Chromatin bridges are strands of missegregated chromatin connecting the anaphase poles or daughter nuclei and have been linked to tumourigenesis. In response to chromatin bridges in cytokinesis, cells delay abscission, the severing of the narrow cytoplasmic canal that connects the two daughter cells, to prevent chromatin breakage or tetraploidization by regression of the cleavage furrow that are associated with genomic instability and cancer predisposition. In mammalian cells, this abscission delay is called “the abscission checkpoint” and is dependent on the localization of the Chromosomal Passenger Complex (CPC) at the midbody. The CPC comprises the catalytic subunit Aurora B kinase, the scaffolding protein INCENP and the nonenzymatic subunits Survivin and Borealin? however, the molecular mechanisms that signal chromatin bridges to the CPC are incompletely understood. In the present study, we show that inhibition of the DNA damage kinases ATM or Chk2 impairs CPC localization to the midbody and correlates with premature abscission and chromatin breakage in cytokinesis with trapped chromatin in human carcinoma cell lines.
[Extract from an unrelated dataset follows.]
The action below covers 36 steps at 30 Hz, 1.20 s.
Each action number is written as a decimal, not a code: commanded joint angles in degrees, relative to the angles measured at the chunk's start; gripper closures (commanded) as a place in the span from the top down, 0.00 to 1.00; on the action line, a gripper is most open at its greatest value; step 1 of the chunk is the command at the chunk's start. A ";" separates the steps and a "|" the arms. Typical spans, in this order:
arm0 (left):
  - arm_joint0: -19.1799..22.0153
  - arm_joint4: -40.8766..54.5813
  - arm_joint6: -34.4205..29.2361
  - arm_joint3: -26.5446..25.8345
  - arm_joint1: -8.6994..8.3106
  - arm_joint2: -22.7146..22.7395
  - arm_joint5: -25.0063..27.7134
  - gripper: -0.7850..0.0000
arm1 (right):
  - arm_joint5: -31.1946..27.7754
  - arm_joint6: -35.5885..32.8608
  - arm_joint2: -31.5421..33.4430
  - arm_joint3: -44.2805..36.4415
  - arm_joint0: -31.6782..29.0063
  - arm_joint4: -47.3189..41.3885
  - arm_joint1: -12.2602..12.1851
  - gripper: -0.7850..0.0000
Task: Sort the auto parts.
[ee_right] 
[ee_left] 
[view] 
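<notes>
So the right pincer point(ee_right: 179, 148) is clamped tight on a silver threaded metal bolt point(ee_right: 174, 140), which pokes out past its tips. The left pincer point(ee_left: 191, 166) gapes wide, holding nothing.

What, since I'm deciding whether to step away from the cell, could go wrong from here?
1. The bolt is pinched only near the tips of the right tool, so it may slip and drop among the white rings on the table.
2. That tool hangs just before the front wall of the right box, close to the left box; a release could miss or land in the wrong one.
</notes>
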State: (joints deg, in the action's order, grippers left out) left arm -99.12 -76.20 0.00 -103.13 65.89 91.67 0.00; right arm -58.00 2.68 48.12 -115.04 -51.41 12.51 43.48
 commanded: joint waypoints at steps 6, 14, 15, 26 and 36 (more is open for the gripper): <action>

ATM phosphorylates Chk2 threonine 68 (T68) to activate Chk2 at the midbody. In turn, active Chk2 phosphorylates INCENP at the newly identified site serine 91 (S91) to promote CPC localization to the midbody, to delay abscission. Expression of siRNA-resistant phosphomimetic mutant INCENPS91D, but not the wild-type protein, rescues CPC localization to the midbody and prevents chromatin breakage in Chk2-deficient or ATM-deficient cells. In contrast, in the absence of the endogenous INCENP, the nonphosphorylatable mutant INCENPS91A does not localize to the midbody and its expression promotes chromatin breakage. These results identify an ATM-Chk2-INCENP pathway that prevents chromosome breakage in cytokinesis with chromatin bridges, by promoting CPC-midbody localization, through Chk2- mediated INCENPS91 phosphorylation.

Biography:

George Zachos completed his PhD at the University of Crete and received postdoctoral training at the Beatson Institute for Cancer Research, Glasgow, U.K. investigating DNA damage checkpoint mechanisms. In 2008, he moved to the Department of Biology of the University of Crete in Greece as an Assistant Professor in Cell Biology, became Associate Professor in 2015 and continues to hold this position today. Discoveries from the Zachos lab have identified novel mechanisms of the mitotic spindle and abscission checkpoints during cell division in human cells. He has published 39 papers in leading scientific journals and has received  >2000 citations.